Осушив до дна кружку, Гэвин затянул песню. Все остальные дружно подхватили ее:

Эй, слушай да разумей,

Вари эль, пивовар.

Даже святой Андрей

Эль считал за Божий дар.

Веселье возрастало, кружки осушались быстрее, а песни становились все более непристойными. Именно этого добивался Гэвин — отвлечь от себя внимание.

Было довольно поздно, когда он взбежал по лестнице в свои покои, прыгая через ступеньку от нетерпения. Ему хотелось побыстрее заняться тем, ради чего он оставил Фиону у себя. О, наверное, она уже ждет его, горячая и полуобнаженная?!

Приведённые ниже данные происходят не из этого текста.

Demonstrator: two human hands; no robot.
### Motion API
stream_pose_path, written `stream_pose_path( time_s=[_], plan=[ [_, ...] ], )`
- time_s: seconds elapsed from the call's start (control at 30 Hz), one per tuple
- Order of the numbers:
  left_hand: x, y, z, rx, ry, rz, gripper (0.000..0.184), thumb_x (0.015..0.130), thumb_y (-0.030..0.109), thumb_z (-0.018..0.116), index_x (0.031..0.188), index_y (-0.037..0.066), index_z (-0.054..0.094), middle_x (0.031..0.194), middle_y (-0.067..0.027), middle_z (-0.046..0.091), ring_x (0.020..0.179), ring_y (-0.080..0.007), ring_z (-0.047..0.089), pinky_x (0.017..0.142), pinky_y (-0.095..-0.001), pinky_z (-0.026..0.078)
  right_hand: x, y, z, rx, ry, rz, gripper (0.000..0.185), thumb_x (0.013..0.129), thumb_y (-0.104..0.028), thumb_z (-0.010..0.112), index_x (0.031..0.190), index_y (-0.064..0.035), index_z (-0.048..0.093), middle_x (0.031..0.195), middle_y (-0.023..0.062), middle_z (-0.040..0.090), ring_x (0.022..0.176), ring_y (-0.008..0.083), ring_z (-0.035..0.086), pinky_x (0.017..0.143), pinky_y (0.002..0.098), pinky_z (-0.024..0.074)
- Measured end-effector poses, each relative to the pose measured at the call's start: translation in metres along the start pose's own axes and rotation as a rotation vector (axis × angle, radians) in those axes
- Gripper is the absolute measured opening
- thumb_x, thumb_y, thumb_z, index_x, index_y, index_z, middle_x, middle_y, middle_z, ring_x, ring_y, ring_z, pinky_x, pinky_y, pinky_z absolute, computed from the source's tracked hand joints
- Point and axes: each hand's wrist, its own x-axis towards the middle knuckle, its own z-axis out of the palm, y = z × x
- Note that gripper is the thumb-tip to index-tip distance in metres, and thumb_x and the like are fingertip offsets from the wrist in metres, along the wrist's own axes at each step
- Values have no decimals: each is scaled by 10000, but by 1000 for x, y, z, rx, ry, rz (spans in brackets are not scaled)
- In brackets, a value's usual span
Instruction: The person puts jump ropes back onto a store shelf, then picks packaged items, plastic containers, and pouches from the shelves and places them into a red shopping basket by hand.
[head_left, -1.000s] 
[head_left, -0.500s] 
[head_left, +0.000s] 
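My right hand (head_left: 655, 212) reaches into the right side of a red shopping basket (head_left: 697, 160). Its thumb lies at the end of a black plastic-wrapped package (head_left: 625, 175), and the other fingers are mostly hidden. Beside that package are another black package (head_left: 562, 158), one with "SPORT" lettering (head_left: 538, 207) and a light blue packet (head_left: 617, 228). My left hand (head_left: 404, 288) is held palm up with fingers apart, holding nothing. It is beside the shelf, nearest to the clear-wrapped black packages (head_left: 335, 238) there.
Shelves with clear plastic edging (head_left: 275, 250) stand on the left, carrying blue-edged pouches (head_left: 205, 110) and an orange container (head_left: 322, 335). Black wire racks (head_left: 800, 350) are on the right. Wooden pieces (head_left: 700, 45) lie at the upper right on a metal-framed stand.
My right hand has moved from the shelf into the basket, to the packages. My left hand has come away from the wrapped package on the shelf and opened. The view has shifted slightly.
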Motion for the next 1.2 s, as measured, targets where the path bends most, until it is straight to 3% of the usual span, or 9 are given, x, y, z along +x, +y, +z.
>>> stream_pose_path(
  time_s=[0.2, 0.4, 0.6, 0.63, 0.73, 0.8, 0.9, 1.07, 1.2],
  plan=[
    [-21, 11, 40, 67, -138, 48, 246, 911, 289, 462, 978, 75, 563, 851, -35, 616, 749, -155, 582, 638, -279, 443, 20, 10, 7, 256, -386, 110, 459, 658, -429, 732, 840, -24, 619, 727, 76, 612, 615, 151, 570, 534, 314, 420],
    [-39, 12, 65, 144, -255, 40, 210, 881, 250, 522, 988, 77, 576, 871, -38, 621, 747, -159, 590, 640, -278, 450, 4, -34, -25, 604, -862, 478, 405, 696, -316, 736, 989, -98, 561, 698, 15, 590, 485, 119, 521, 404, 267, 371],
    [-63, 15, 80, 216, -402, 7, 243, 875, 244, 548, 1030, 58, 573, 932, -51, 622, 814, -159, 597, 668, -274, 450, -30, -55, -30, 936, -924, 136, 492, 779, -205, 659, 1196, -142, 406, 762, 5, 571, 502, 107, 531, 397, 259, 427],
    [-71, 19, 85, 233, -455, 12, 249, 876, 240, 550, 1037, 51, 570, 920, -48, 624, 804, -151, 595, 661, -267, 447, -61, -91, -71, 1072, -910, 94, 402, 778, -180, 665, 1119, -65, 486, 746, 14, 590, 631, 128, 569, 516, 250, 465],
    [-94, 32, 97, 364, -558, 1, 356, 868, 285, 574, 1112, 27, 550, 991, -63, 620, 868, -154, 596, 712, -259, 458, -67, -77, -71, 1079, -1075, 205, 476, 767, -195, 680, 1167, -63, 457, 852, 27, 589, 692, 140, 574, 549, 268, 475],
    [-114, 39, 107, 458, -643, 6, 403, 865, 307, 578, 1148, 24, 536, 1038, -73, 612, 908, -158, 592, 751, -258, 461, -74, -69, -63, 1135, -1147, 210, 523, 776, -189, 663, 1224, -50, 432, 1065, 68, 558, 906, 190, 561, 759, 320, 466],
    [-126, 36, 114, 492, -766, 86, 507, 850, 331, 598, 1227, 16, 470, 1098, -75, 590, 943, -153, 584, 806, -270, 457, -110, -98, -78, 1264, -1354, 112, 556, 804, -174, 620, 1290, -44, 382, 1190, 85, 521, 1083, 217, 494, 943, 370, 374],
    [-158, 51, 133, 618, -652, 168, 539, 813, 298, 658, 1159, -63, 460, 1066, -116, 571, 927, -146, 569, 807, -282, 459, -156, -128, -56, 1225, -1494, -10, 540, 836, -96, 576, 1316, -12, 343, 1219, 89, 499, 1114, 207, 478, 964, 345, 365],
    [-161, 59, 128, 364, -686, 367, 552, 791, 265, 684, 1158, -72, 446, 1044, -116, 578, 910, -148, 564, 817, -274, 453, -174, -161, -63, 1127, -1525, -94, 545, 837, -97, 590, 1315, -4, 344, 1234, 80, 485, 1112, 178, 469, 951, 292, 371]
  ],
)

Поднявшись, он замер между двумя дверями, одни вели в его покои, другие — в меньшую по размерам спальню Фионы. Повинуясь безошибочному инстинкту, он толкнул двери ее спальни и вошел. Внутри было темно, что невольно насторожило его.

Свеча не горела. Комнату освещал тусклый свет луны, однако даже при таком скудном освещении виднелось золотистое мерцание, исходившее от ее распущенных волос и окутывавшее мягким очарованием чудесные формы. Как настоящий мужчина, Гэвин ценил женскую красоту, и он сразу понял, какая редкая драгоценность попала ему в руки.